Ensemble methods: Combine multiple classifiers (bagging, boosting, stacking) to improve robustness and generalization. Example: Botometer v4 uses an ensemble of specialized classifiers, one per bot type.
Unsupervised clustering: Group accounts or content by behavioral similarity without labeled training data. Useful for discovering bot networks and coordinated behavior.
Deep learning: Use neural networks (CNNs, RNNs, transformers) to learn representations of text and network structure end-to-end, without hand-engineered features.
Challenges¶
Data quality and bias: Labeled datasets are expensive and subject to annotation error; ground truth is often ambiguous (e.g., what counts as "disinformation"?).
Concept drift: Bots and disinformation tactics evolve faster than models are retrained; systems that perform well on historical data degrade on new data.
Cross-domain generalization: Models trained on one domain (e.g., 2016 U.S. election) fail to generalize to different contexts or time periods. Cross-domain generalization
Fairness: Classifiers may exhibit disparate error rates across demographic groups, languages, or regions.
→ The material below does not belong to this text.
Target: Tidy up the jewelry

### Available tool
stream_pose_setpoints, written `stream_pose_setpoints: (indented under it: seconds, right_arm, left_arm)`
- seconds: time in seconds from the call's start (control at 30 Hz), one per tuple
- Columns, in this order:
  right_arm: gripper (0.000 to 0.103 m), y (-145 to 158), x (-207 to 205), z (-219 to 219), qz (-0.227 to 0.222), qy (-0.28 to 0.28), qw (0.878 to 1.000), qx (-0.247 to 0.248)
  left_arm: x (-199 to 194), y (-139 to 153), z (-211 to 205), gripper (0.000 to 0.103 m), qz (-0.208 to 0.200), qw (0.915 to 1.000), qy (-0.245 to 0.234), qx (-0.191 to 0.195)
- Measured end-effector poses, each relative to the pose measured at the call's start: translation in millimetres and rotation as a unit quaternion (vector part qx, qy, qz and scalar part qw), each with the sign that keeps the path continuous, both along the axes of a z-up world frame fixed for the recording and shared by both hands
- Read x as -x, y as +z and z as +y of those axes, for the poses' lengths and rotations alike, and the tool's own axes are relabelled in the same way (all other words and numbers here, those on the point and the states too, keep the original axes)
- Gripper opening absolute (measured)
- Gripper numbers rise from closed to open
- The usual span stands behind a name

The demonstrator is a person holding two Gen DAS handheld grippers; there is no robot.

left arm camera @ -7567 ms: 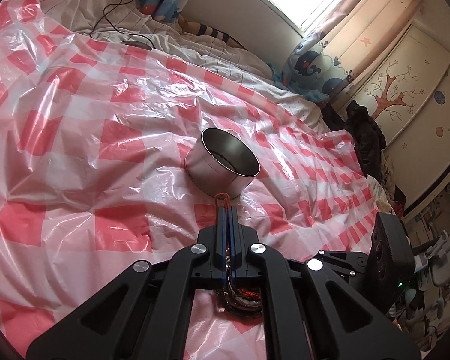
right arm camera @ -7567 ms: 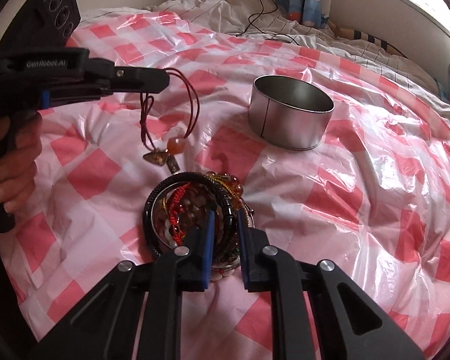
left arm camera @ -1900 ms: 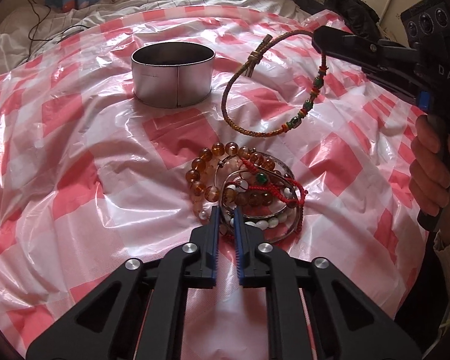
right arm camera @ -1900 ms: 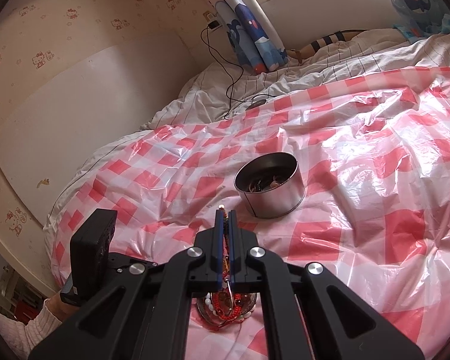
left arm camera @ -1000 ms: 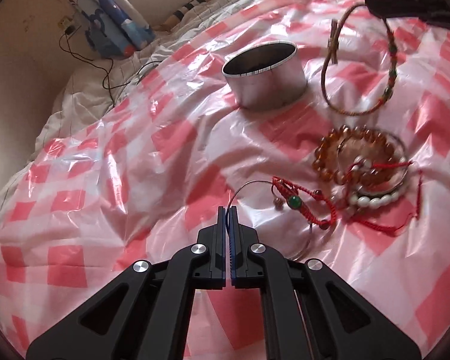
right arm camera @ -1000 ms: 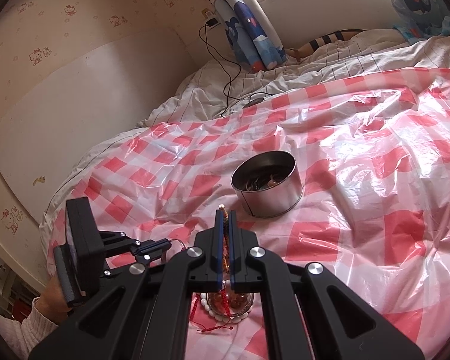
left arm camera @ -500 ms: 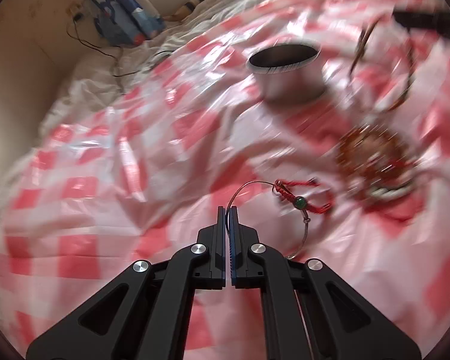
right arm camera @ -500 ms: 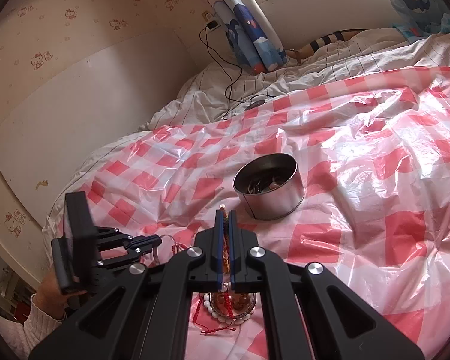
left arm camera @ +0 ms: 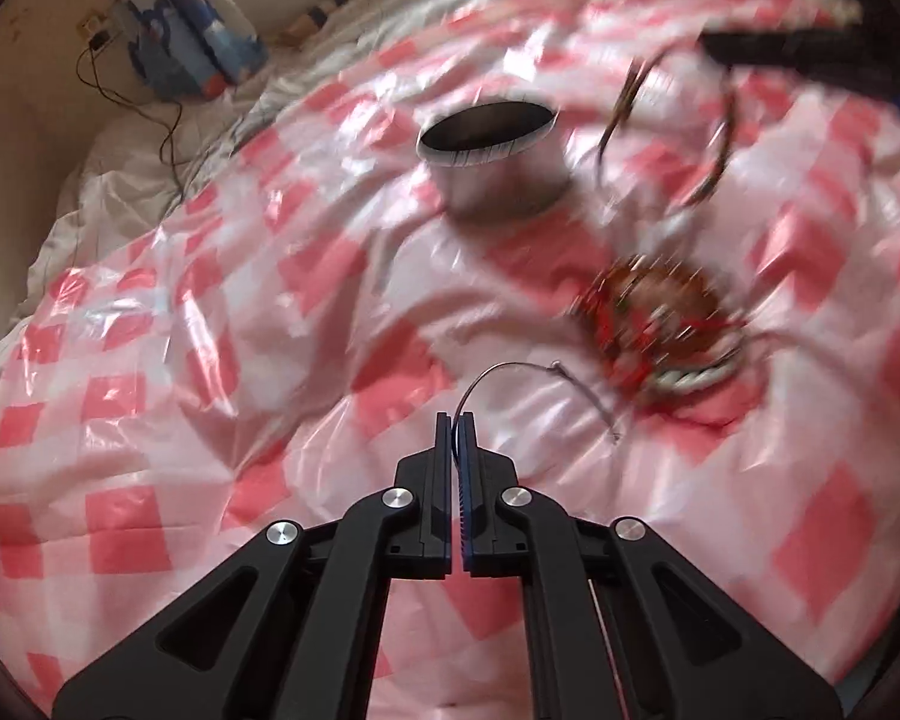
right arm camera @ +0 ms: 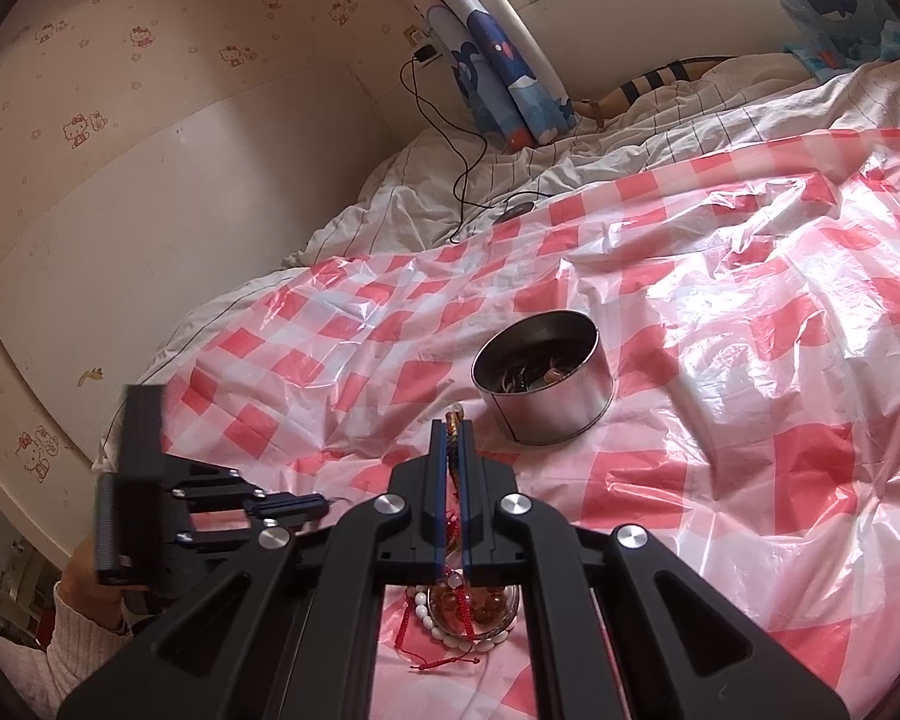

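Note:
My left gripper (left arm camera: 456,417) is shut on a thin silver wire bangle (left arm camera: 534,375) and holds it above the red-checked plastic sheet (left arm camera: 210,324). My right gripper (right arm camera: 453,423) is shut on a braided cord bracelet (right arm camera: 453,420), which hangs blurred in the left wrist view (left arm camera: 672,138) beside the round metal tin (left arm camera: 495,162). The tin (right arm camera: 543,384) holds some jewelry. A pile of bead bracelets and red cords (left arm camera: 660,324) lies on the sheet, below my right gripper (right arm camera: 468,618). The left gripper also shows in the right wrist view (right arm camera: 324,503).
The sheet covers a bed with a white duvet (right arm camera: 570,156). A black charger cable (right arm camera: 468,180) lies on the duvet at the far side. A white headboard (right arm camera: 168,228) and blue curtains (right arm camera: 498,60) stand behind.
My left gripper has lifted the wire bangle out of the pile; the red cord that hung on it has dropped off. The right gripper has held still with its cord bracelet.

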State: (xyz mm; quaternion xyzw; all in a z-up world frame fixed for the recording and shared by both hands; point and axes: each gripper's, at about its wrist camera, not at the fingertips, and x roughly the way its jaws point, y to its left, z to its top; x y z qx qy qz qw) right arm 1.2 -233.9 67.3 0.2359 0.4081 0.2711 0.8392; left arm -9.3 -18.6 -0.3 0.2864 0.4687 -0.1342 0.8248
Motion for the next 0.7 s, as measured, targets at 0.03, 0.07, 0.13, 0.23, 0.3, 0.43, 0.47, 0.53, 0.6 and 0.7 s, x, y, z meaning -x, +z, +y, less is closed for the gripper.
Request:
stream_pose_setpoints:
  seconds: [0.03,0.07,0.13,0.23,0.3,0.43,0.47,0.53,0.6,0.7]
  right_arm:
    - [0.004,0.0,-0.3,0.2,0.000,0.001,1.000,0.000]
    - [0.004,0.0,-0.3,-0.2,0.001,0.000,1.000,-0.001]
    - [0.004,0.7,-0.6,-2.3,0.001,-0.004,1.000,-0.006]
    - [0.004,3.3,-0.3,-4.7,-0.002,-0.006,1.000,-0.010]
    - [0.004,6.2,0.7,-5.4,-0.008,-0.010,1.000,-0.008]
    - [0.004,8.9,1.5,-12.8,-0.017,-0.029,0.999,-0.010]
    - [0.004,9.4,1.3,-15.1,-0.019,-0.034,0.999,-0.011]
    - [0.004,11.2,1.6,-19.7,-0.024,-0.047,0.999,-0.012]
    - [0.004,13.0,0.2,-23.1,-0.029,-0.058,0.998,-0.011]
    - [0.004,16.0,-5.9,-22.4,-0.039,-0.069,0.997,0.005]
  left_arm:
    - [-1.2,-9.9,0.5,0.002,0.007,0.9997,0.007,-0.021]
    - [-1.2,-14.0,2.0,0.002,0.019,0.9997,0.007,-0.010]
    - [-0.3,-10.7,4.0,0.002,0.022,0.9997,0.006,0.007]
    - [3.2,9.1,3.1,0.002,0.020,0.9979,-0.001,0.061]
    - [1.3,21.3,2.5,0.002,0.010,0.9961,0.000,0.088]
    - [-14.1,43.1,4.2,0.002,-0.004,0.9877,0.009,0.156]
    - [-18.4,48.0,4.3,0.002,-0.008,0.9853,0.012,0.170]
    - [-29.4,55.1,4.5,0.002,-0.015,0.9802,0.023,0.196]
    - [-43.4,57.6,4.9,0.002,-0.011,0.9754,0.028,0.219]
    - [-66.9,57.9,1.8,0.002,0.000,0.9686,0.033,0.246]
Interpretability: Black-box models (deep neural networks) make predictions hard to explain; practitioners need to understand why an account is flagged as a bot to act on the decision.
Key papers in this wiki¶
- Causal Machine Learning: A Survey and Open Problems — Foundational survey of causal machine learning methods for robust, transferable, and fair predictions; covers invariant feature learning, counterfactual fairness, and causal generative modeling
- Detection of Novel Social Bots by Ensembles of Specialized Classifiers — Ensemble of specialized classifiers; addresses cross-domain generalization by training separate classifiers for bot types that exhibit heterogeneous features
- Scalable and Generalizable Social Bot Detection through Data Selection — Demonstrates that data selection (training on carefully chosen subset) improves model generalization and consistency better than exhaustive training; shows how noisy and contradictory labeled datasets can be managed via combinatorial analysis of 247 training set combinations
- A Benchmark Study of Machine Learning Models for Online Fake News Detection — Benchmark study comparing 8 traditional ML models (SVM, logistic regression, decision trees, naive bayes, k-NN, boosting) against deep learning and pre-trained transformers on fake news datasets; finds traditional approaches require feature engineering but can match deep learning performance on large diverse datasets.